## WORK ITEM
Below are records to write out exactly; drop the pictures when you do.

## RECORDED DATA
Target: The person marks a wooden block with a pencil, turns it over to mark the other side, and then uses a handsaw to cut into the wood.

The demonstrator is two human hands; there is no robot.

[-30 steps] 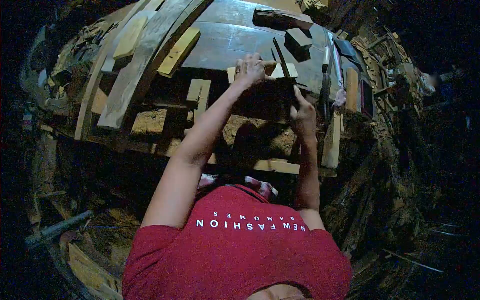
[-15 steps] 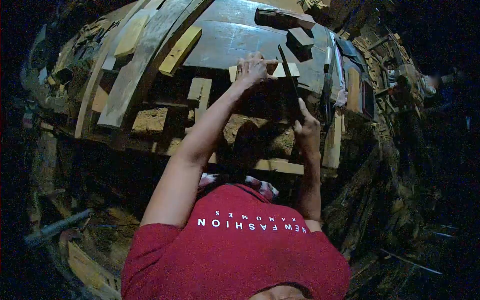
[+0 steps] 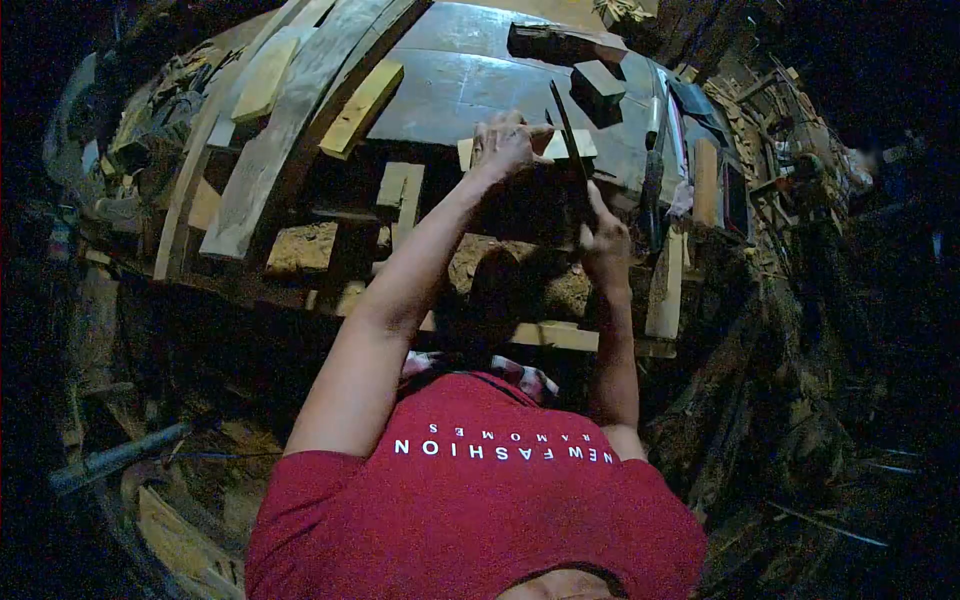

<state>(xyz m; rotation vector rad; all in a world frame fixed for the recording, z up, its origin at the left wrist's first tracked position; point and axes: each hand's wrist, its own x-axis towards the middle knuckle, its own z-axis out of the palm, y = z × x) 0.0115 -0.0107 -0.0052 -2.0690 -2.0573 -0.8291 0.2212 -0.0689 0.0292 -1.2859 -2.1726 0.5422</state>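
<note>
My left hand (image 3: 508, 145) presses down on a pale wooden piece (image 3: 572, 145) at the near edge of the metal-topped table (image 3: 430, 95). Its fingers are bent round the left part of the piece. A thin dark saw (image 3: 570, 125) crosses the piece just right of that hand, its tip pointing away from me. My right hand (image 3: 606, 238) is closed at the near end of the saw, index finger stretched along it. The saw's handle is hidden in shadow and by the hand.
Long grey boards (image 3: 290, 130) and a yellow block (image 3: 362, 108) lie at the left. A small block (image 3: 598, 82) and a dark wood piece (image 3: 565, 42) sit beyond the saw. An orange-brown block (image 3: 705, 180) stands at the right.
My right hand has moved slightly left and the saw has shifted a little with it. My left hand stays on the wooden piece.
</note>
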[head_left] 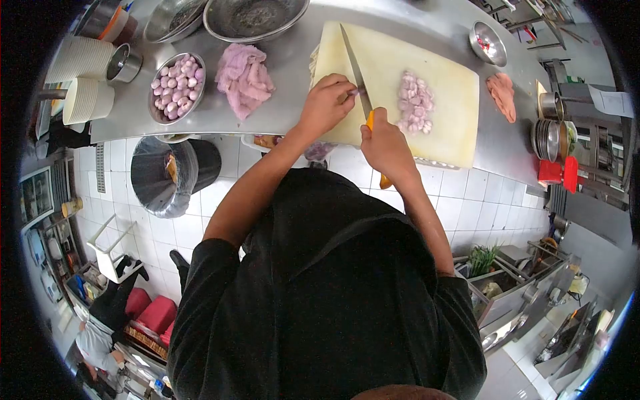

## RESPONSE TO THE EXERCISE
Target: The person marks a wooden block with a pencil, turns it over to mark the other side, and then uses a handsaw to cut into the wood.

The demonstrator is two human hands; there is no robot.

[-30 steps] 
[-15 steps] 
[+0 steps] 

<state>(xyz m; rotation vector rad; all in a world frame fixed for the recording, z up, its origin at the left wrist's first tracked position; point and axes: each hand's wrist, its own x-axis towards the middle knuckle, its own z-axis out of the palm, y = z × x) 0.0115 -0.0107 -0.0052 -2.0690 -2.0573 -0.8291 0.2212 -0.0689 0.0292 -1.2859 -2.1726 0.5422</state>
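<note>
My left hand (image 3: 508, 145) presses down on a pale wooden piece (image 3: 572, 145) at the near edge of the metal-topped table (image 3: 430, 95). Its fingers are bent round the left part of the piece. A thin dark saw (image 3: 570, 125) crosses the piece just right of that hand, its tip pointing away from me. My right hand (image 3: 606, 238) is closed at the near end of the saw, index finger stretched along it. The saw's handle is hidden in shadow and by the hand.
Long grey boards (image 3: 290, 130) and a yellow block (image 3: 362, 108) lie at the left. A small block (image 3: 598, 82) and a dark wood piece (image 3: 565, 42) sit beyond the saw. An orange-brown block (image 3: 705, 180) stands at the right.
My right hand has moved slightly left and the saw has shifted a little with it. My left hand stays on the wooden piece.
</note>
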[head_left] 

The requested output is complete.